WHAT IS BEING ASKED =
The lines to extract run from the first line of the material below to the line containing "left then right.", both included; leave the pictures behind.

= Beginning of Section =

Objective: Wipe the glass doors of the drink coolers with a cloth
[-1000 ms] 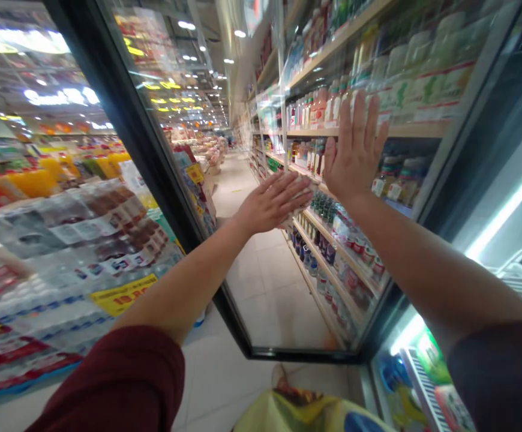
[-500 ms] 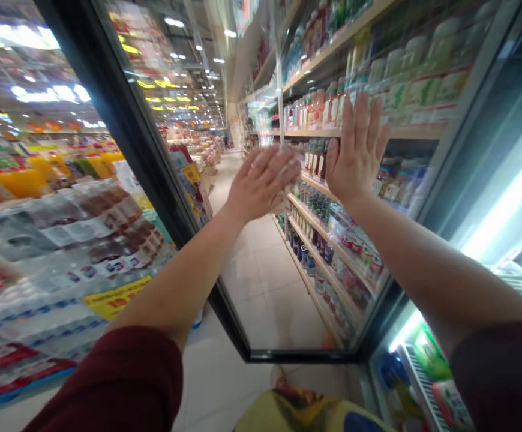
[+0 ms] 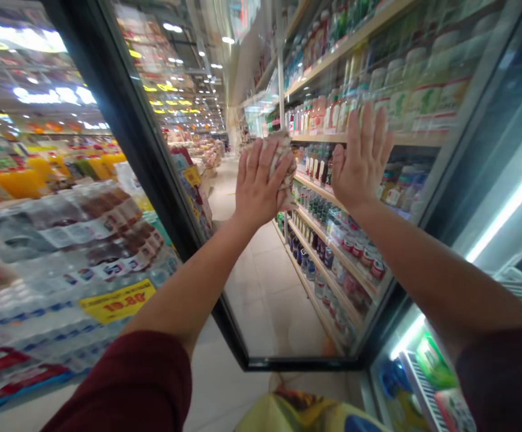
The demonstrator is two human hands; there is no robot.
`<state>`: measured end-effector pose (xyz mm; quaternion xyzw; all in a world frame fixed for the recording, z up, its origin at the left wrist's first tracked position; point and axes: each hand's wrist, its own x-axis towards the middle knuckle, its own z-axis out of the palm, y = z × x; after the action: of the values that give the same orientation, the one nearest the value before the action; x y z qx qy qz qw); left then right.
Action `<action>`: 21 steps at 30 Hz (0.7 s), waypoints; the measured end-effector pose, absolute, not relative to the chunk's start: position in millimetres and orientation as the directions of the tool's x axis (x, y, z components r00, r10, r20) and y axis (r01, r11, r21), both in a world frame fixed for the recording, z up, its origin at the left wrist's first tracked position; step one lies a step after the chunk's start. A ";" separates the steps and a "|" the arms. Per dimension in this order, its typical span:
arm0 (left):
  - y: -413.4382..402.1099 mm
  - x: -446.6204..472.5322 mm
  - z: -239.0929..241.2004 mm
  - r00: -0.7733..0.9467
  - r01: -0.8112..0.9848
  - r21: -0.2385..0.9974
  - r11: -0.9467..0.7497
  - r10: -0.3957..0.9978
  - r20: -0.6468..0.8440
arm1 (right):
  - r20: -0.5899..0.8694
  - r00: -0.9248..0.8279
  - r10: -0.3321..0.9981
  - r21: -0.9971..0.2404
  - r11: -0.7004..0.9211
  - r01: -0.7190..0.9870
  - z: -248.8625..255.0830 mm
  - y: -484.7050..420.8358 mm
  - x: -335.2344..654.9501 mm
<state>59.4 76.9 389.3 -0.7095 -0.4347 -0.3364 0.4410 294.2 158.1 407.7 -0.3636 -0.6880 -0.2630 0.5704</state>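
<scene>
My left hand (image 3: 261,180) presses a crumpled, light patterned cloth (image 3: 287,157) against the glass door (image 3: 270,324) of a cooler. Its fingers lie over the cloth, which sticks out past them on the right. Farther right, my right hand (image 3: 360,162) rests flat on the same pane, its palm to the glass, holding nothing. The door stands swung out, with a black frame (image 3: 303,363) around it. Through or in the pane I see shelves of bottles (image 3: 333,114), which look partly reflected.
Stacked bottle packs (image 3: 90,240) with a yellow price sign (image 3: 119,300) stand at the left. At the lower right, the lit cooler holds packaged goods (image 3: 434,360) on a wire rack. A yellow cloth or apron (image 3: 301,414) shows at the bottom, above pale floor tiles (image 3: 216,372).
My left hand has turned more upright and shifted slightly right, and the cloth under it shows more clearly. My right hand stays flat on the glass, at nearly the same spot.
</scene>
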 end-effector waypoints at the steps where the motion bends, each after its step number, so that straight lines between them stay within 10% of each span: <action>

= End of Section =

YOUR SOLUTION =
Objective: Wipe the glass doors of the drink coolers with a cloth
[-1000 ms] 
[-500 ms] 
[+0 ms] 
The demonstrator is two human hands; there is no robot.
`<state>`: measured end-effector pose (xyz mm; quaternion xyzw; all in a world frame fixed for the recording, z up, its origin at the left wrist's first tracked position; point and axes: each hand's wrist, its own x-axis towards the middle knuckle, its own z-axis out of the palm, y = z × x; after the action: of the values that give the same orientation, the one nearest the value before the action; x y z qx qy qz qw); left then right.

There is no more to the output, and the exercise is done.